I am trying to design an interface for a PT100 temperature sensor (2-wire variant) with an output range of 0-1V. I currently have the sensor driven by a 1mA constant current source and a 100Ω resistor driven by an identical current source as a reference. These two signals are then connected to a 2 op amp differential amplifier constructed of one AD822 IC. In Proteous this circuit works fine but when it is constructed the op amps never fully go to ground, they sit at about 0.08V which corresponds to around 8degC, not great.
Now one solution I could think of would be to generate a negative supply of the op-amp so the voltage could swing around 0V but and negative supply generator would have to be cheap and relatively small.
I really am starting to chase my tail on this one. If anyone has any suggestions I would be very grateful.
Yeah, good point. If you look at the specsheet, the lowest guarentee VOL is 7mV, at 20uA output current. You might have an offset current or voltage problem. I would try modeling your circuit with the published offset specs and see what happens.
If you're using ideal opamp for your simulations, you can model offset behavior using external sources at the input pins. See Microelectronic Circuits by Sedra and Smith for an explaination, or else I can look it up for you later tonight.

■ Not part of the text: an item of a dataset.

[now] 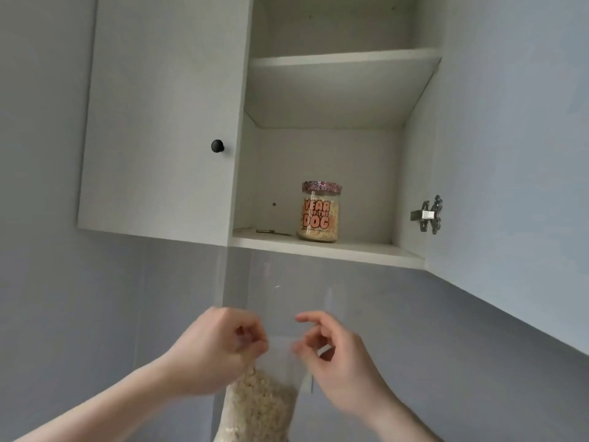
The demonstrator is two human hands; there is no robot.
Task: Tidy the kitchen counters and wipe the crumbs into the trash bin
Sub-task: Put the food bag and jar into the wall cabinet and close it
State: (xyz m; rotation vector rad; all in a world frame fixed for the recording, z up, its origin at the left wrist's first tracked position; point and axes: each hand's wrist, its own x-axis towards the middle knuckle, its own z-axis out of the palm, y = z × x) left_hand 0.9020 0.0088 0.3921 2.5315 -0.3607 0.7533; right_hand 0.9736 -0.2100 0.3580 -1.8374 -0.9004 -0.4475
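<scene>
- While both hands are raised below the open wall cupboard, the thing being tidied is a clear plastic bag half full of pale oat-like flakes (259, 406), hanging at about six o'clock in the view, between the two wrists.
- At its top edge the left hand (220, 346) has its fingers curled in and pinches the bag's left corner; the flakes sag below that grip.
- Close beside it at three o'clock, the right hand (331, 355) has thumb and forefinger bent toward the bag's right corner. Blur hides whether they actually grip the plastic, so I cannot tell; the two hands are near each other but not touching.
- Up at twelve o'clock from the bag, on the bottom shelf of the white cupboard (325, 248), stands a glass jar with a patterned pink lid and orange "Year of the Dog" lettering (320, 212), filled with similar pale flakes.
- Left of the jar, at its nine o'clock, a small thin metal item (272, 232) lies on the same shelf; it is too small to identify.
- The closed left cupboard door with a round black knob (217, 146) sits at ten o'clock, and a metal hinge (428, 215) shows at the jar's three o'clock; the upper shelf holds nothing visible.
- My judgement: tidying is midway, the jar stowed, the bag not yet put away, and the counter, crumbs and bin are out of view, so wiping looks undone.
</scene>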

Your requirement (that the output goes from 0 to 1V) is not possible if operating from a single supply with the - end connected to 0V. You can do it with a floating single supply (where the 0V is defined inside the circuit), or by using two supplies connected V+, 0V, V-.
Another way is to simply change your requirement to offset the voltage range so that it goes from say 0.1V to 1.1V, still a 1V delta.
What I've been looking at it the easiest way of making a negative supply for my circuit. If it was a 'money no object' solution I would throw a Traco in there, but I don't have that luxury. I have been looking for a solution that uses the spare opamp in my circuit and I found a solution that used an extra Zener but that didn't work when I simulated. Does anyone have an easy solution to generate a negative voltage?
In the attached circuit, a doubler is added to a typical power supply, AC transformer, full wave rectifier and filter. R2 models the load, and represents any circuit that operates on the positive voltage. The components C1, C2, D1 and D2 make a doubler for the generation of a low power negative rail. The negative rail is taken at the anode of D1. R1 represents a low power load for the negative voltage. This represents one way a typical power supply can be modified to generate a low power negative rail for full bipolar opamp operation.